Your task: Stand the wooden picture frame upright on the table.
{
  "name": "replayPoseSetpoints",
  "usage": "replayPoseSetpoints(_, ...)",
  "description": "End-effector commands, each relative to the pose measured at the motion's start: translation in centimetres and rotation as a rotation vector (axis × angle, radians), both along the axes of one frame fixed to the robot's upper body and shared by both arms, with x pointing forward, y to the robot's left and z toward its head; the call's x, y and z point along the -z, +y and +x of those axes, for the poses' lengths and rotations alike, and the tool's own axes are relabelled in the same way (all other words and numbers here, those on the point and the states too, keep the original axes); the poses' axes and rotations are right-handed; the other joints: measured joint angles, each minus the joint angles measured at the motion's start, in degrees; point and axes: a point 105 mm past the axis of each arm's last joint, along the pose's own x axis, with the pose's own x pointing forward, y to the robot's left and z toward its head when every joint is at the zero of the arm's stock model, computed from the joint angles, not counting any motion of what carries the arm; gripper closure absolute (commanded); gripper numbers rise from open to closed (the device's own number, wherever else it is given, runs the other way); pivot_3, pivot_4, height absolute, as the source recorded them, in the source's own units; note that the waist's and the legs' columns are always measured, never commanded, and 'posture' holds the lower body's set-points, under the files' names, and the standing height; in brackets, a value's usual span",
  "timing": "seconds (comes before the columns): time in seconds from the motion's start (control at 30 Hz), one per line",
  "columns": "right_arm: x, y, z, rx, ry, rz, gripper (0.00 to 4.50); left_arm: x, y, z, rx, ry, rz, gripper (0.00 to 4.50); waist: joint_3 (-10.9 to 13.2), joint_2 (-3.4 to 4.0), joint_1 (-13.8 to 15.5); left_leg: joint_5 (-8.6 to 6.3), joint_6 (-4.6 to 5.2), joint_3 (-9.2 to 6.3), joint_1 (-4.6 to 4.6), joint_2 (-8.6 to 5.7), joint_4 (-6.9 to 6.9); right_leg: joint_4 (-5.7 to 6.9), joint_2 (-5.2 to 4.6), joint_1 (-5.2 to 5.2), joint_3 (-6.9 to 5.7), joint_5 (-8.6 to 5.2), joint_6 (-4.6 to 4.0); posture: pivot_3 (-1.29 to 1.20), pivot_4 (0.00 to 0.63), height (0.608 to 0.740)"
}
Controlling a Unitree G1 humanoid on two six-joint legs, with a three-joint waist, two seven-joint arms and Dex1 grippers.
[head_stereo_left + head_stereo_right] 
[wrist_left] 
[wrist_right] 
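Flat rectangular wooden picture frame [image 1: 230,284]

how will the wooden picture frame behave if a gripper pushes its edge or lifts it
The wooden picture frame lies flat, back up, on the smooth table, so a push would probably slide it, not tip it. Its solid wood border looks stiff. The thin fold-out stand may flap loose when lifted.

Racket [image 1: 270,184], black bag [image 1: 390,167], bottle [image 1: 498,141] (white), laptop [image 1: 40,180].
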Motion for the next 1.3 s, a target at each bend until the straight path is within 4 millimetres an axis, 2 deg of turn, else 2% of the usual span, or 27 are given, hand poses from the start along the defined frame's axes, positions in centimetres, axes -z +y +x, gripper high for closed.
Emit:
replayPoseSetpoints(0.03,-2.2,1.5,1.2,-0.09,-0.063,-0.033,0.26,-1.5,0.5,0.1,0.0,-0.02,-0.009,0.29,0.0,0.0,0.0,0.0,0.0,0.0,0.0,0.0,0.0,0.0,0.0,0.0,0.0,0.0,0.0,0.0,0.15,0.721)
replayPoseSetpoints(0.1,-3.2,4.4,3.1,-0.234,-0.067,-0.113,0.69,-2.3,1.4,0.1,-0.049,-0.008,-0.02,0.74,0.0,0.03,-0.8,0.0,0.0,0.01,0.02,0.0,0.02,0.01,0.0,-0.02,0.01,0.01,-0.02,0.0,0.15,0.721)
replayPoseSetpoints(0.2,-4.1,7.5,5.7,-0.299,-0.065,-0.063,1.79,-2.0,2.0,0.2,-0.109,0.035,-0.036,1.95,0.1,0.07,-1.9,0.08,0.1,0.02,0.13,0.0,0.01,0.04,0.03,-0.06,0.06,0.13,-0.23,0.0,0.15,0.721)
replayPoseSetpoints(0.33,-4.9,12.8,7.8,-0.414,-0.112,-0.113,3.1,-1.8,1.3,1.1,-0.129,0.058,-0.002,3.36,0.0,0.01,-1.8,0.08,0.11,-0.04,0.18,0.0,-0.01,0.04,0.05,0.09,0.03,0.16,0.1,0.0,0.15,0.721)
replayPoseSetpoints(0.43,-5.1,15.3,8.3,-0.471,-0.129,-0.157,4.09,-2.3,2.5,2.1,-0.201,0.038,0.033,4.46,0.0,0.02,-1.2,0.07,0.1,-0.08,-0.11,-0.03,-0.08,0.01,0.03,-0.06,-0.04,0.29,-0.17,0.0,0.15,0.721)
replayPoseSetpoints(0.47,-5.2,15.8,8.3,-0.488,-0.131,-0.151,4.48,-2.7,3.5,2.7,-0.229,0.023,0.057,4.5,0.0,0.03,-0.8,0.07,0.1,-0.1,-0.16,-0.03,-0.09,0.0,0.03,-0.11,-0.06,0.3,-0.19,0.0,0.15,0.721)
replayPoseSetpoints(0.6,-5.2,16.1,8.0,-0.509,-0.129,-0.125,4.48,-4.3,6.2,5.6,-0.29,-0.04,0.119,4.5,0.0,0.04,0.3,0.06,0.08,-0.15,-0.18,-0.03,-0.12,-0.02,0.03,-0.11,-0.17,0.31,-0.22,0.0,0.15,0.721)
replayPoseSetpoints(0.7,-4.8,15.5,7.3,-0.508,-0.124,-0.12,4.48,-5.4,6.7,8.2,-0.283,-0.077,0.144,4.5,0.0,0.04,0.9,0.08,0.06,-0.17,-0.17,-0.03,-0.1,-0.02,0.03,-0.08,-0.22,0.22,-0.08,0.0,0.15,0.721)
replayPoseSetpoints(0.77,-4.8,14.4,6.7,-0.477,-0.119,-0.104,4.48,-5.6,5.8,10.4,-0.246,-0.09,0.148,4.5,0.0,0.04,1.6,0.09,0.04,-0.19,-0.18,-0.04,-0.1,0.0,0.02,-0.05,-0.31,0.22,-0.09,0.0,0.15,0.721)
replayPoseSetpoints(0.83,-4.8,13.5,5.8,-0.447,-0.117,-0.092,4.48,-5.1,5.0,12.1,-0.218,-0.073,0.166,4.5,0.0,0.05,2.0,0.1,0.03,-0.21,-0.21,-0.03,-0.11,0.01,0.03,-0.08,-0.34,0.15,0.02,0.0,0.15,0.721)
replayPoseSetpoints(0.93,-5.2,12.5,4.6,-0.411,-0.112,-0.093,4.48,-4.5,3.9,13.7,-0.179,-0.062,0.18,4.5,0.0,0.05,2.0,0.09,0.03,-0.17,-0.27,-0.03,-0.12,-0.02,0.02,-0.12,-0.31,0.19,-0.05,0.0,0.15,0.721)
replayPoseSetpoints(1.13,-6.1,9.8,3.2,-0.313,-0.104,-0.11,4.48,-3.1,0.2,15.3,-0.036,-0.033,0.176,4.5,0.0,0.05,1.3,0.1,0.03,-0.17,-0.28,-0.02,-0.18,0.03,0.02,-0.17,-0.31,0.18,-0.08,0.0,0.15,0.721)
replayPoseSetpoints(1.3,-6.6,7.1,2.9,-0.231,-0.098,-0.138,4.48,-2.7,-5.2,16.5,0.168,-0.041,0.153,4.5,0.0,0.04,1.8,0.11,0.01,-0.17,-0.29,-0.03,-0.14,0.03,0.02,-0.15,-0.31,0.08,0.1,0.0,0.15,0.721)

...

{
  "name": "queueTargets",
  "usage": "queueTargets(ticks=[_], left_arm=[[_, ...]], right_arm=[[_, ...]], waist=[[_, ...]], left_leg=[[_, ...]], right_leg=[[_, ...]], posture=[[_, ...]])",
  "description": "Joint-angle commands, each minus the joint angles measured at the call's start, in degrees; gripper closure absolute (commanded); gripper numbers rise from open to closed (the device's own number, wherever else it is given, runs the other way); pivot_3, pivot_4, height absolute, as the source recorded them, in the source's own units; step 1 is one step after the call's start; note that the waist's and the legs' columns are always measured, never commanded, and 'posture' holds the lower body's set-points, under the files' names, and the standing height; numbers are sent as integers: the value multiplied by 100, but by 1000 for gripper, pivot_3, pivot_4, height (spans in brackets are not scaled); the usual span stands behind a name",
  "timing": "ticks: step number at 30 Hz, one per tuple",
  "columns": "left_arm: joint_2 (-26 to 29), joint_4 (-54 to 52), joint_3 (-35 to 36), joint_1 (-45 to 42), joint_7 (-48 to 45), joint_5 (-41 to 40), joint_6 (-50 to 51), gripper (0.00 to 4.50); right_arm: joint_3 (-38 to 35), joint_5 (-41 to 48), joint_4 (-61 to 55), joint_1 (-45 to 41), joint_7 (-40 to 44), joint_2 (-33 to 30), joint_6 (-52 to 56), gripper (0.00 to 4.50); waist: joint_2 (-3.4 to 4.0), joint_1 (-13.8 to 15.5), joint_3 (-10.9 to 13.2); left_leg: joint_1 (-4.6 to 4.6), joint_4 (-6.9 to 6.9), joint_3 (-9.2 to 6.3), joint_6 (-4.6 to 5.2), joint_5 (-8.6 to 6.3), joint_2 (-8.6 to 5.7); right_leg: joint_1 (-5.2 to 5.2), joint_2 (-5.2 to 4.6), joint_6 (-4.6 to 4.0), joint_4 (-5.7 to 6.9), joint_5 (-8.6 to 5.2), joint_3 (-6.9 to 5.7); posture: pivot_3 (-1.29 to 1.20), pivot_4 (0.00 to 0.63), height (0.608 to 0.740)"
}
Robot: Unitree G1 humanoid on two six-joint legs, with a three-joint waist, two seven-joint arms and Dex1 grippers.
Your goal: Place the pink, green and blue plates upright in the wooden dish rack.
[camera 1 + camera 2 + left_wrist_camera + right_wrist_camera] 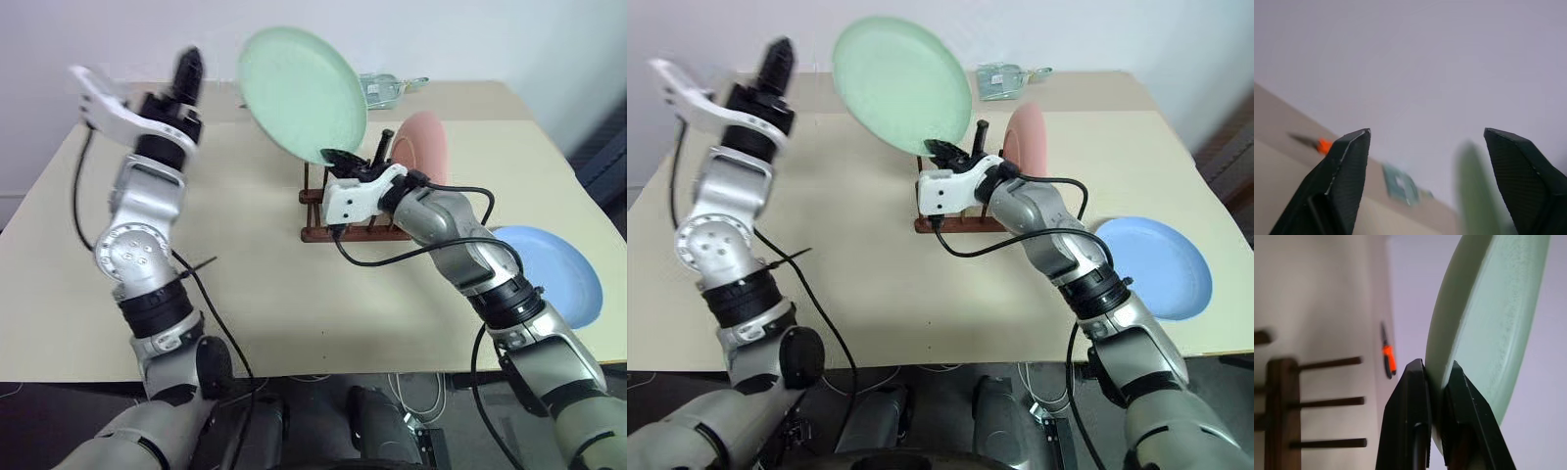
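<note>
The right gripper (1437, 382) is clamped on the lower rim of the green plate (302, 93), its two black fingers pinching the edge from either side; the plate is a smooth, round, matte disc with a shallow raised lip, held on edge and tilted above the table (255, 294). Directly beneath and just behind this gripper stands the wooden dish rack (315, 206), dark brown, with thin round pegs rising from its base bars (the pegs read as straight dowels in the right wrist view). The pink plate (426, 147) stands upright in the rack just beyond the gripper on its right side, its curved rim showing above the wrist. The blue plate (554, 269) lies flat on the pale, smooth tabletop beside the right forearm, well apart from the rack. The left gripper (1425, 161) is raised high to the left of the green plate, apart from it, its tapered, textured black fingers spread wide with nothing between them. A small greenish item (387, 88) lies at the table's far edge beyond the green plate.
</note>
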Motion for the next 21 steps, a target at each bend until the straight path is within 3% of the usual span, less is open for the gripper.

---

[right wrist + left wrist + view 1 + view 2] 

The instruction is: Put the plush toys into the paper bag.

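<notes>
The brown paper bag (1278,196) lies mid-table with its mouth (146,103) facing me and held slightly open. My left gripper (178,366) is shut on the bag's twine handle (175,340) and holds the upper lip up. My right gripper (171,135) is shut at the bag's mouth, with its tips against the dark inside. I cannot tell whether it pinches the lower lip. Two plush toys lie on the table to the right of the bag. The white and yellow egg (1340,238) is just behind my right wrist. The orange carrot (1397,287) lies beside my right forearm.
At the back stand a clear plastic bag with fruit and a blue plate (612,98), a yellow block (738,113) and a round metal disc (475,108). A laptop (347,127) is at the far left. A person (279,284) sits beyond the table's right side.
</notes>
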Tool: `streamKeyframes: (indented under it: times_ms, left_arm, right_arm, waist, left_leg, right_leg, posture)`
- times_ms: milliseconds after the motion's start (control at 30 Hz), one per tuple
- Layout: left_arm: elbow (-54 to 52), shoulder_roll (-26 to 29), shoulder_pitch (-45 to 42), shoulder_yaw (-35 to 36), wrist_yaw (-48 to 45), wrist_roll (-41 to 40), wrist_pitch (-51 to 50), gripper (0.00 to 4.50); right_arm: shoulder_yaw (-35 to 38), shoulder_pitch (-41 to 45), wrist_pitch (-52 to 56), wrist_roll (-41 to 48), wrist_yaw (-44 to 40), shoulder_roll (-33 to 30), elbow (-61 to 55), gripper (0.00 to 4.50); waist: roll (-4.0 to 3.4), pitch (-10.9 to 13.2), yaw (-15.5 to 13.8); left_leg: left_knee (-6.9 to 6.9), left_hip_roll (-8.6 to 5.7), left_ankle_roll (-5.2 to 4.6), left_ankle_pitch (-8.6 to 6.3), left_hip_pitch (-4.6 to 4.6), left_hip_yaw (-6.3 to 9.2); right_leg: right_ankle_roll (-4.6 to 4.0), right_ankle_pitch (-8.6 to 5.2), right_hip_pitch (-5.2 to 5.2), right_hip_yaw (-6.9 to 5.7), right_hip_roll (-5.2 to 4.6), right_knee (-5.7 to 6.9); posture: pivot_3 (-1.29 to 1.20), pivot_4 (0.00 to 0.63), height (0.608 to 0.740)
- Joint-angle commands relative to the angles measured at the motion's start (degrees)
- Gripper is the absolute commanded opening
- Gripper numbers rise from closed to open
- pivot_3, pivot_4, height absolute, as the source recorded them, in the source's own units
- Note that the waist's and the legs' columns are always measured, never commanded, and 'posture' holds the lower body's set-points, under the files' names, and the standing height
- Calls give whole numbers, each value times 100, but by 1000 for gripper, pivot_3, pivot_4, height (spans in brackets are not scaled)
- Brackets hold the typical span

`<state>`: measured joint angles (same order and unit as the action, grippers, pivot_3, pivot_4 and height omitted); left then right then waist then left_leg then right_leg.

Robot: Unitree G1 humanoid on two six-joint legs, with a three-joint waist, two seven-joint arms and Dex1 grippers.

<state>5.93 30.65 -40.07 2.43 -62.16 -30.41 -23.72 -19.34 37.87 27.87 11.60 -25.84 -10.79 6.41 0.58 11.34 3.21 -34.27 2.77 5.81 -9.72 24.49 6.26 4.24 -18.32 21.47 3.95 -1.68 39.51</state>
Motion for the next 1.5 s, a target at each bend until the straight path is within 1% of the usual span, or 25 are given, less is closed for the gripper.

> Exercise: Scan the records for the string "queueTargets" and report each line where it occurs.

> Exercise response:
  "name": "queueTargets",
  "usage": "queueTargets(ticks=[_], left_arm=[[_, ...]], right_arm=[[_, ...]], waist=[[_, ...]], left_leg=[[_, ...]], right_leg=[[_, ...]], posture=[[_, ...]])",

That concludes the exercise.